Alfagola / Crocchette di patate

Alberto Capatti

Il mercoledì, una volta al mese, esce Cook, supplemento del Corriere della Sera, diretto da Angela Frenda. Cuochi e ricette d’oggi, più qualche accenno a mercati, vino, cocktail. Non una virgola sulla storia dell’alimentazione e della cucina, passata e presente, che pure incombe. Ci è offerta a pagina 53 la ricetta di Crocchette di patate al forno di Anna del Conte, londinese dal 1949, tratta dal suo ultimo libro Vegetables all’italiana. Le crocchette di patate erano presenti ne La scienza in cucina di Artusi, dal 1902, e nel Talismano della felicità di Ada Boni, dal 1925. Gli ingredienti sempre gli stessi – patate, burro, parmigiano grattato, rossi d’uovo – con qualche frizzo d’autore, un cucchiaino di zucchero, Artusi, noce moscata e il dadino di prosciutto e di formaggio fresco, Ada Boni. La forma? pallottolina o peretta con un gambo di prezzemolo senza foglie alla sommità, nel Talismano, rocchetto nella Scienza. Stupisce che Anna del Conte abbia scelto la “pallina da tennis” che tanto piccola non è.
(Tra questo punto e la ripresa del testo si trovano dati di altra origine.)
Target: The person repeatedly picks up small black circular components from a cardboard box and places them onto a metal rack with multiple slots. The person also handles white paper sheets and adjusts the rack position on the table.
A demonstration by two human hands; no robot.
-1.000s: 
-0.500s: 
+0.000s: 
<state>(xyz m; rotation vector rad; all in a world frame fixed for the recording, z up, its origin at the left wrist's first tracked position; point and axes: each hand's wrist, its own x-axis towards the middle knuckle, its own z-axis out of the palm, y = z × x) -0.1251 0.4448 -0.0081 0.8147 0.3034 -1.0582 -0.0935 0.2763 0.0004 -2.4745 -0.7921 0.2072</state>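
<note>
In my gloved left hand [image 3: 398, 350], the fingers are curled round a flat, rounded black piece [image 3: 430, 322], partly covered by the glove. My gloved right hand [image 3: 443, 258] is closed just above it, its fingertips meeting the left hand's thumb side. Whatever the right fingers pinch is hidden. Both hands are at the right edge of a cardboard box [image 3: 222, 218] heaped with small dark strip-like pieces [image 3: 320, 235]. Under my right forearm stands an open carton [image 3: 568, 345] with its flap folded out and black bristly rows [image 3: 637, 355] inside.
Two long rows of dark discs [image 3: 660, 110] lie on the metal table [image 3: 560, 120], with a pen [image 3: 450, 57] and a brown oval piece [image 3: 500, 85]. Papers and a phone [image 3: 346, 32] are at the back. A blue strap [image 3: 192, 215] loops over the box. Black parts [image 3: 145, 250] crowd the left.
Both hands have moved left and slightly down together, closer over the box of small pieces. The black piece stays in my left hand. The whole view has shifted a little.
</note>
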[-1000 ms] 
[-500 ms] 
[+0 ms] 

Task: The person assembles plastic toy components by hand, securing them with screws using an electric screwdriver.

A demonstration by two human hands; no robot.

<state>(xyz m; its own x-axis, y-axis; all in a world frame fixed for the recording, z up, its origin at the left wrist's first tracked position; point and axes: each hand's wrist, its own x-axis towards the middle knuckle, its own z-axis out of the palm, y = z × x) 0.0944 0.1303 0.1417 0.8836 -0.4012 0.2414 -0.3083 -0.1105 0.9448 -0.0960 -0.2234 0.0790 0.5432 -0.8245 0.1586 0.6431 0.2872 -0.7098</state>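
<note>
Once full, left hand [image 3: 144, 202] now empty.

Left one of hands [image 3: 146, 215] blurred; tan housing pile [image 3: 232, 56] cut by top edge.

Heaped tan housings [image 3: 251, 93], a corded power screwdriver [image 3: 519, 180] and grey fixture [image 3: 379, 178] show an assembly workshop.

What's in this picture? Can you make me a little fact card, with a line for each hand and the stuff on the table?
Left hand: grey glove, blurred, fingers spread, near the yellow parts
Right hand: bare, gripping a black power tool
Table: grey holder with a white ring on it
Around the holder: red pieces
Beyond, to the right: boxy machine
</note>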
La differenza è il forno usato in Vegetables all’italiana, mentre troviamo la frittura con olio, lardo o burro nei predecessori i quali la vogliono più immediatamente croccante. Come si vede la crocchetta ha una storia e le varianti emergono da essa e ne orientano la ripetizione. Collazionate dunque le ricette delle crocchette, cominciando da Gianina ossia la cuciniera delle Alpi di Francesco Leonardi, del 1817, in cui troviamo la prima (tomo II,217)

Crocchetti di pomi di terra

ANTREMèNntremè – Abbiate tre libbre di pomi di terra cotti all’acqua, pelateli, schiacciateli col coltello, poneteli in una cazzarola con mezza foglietta di latte, mezza di capo di latte < il fiore del latte>, tre oncie di butirro fresco, sale, pepe schiacciato, noce moscata, ponete sopra il fuoco, e fate cuocere come una pasta Reale. Quando sarà alquanto raffreddata la composizione, aggiungeteci un pugno di parmigiano grattato, sei rossi d’uova, due per volta, mescolate bene, formatene i Crocchetti, bagnando le mani pulite con uovo sbattuto, non tanto piccioli, o tondi o ovati, indorateli, panateli, fateli friggere nello strutto ben croccanti, e serviteli o per Antremè, o all’intorno di un lombo di manzo all’inglese, o Cosciotto di castrato cotto allo spiedo, con sotto un poco di Sugo di manzo.

Ripeterla ? Perché no … Al fior di latte sostituite la panna. Non fate caso alla pasta reale, il solito gioco paziente di pentole e cucchiai, con farina, burro e uova, e per le dosi modernizzatele, con Artusi & C. L’antremé era tramesso e/o contorno, piatto che accompagnava o faceva da ponte fra due più importanti. Per maggiore sicurezza, per rileggerla con il senno di poi, citiamo in coda l’Artusi, la sua Scienza in cucina.

182. – Crocchette di patate

Patate, grammi 300.

Burro, grammi 30.

Parmigiano grattato, grammi 20.

Rossi d’uovo, N. 2.

Zucchero un cucchiaino.

Odore di noce moscata.

Le patate sbucciatele e se sono grosse tagliatele in quattro parti e mettetele a bollire in acqua salata per passarle dallo staccio asciutte quando saranno cotte ed ancora bollenti. Al passato aggiungete il burro, sciolto d’inverno, e tutto il resto, mescolando. Lasciate che il composto diacci bene, dividetelo in dieci o dodici parti e, sopra uno strato leggiero di farina, date loro la forma di rocchetto per ottener le crocchette. Frullate un uovo e nel medesimo immergetele ad una ad una, panatele e friggetele in olio o lardo bollente onde servirle per contorno a un fritto di carne o ad un arrosto.